* **WHAT YOU NEED TO DO**
Copy the data as given. No line may be skipped.
── INFORMATION SHOWN ──
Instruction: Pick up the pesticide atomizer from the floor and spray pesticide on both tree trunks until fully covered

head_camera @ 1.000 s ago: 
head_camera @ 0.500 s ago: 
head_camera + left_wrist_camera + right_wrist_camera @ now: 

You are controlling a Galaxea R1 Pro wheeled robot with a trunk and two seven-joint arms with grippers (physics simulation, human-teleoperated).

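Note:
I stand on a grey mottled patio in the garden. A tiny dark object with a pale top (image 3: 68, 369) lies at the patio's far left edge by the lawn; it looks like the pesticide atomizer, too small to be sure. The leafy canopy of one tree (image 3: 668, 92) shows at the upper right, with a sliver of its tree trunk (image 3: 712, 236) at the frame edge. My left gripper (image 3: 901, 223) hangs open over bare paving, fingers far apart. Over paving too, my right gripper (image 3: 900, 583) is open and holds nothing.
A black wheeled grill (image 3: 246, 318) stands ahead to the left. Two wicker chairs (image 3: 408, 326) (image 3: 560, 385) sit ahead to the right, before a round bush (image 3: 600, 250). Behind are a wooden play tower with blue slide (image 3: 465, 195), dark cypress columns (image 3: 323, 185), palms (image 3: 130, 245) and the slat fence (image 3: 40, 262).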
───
* **ANSWER TO THIS PROBLEM**
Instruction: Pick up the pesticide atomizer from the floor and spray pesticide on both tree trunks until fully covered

head_camera @ 1.000 s ago: 
head_camera @ 0.500 s ago: 
head_camera + left_wrist_camera + right_wrist_camera @ now: 

You are controlling a Galaxea R1 Pro wheeled robot with a trunk and two seven-joint arms with grippers (physics simulation, human-teleoperated).

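Note:
I stand on a grey mottled patio in the garden. A tiny dark object with a pale top (image 3: 68, 369) lies at the patio's far left edge by the lawn; it looks like the pesticide atomizer, too small to be sure. The leafy canopy of one tree (image 3: 668, 92) shows at the upper right, with a sliver of its tree trunk (image 3: 712, 236) at the frame edge. My left gripper (image 3: 901, 223) hangs open over bare paving, fingers far apart. Over paving too, my right gripper (image 3: 900, 583) is open and holds nothing.
A black wheeled grill (image 3: 246, 318) stands ahead to the left. Two wicker chairs (image 3: 408, 326) (image 3: 560, 385) sit ahead to the right, before a round bush (image 3: 600, 250). Behind are a wooden play tower with blue slide (image 3: 465, 195), dark cypress columns (image 3: 323, 185), palms (image 3: 130, 245) and the slat fence (image 3: 40, 262).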

For this exercise, nothing further remains to be done.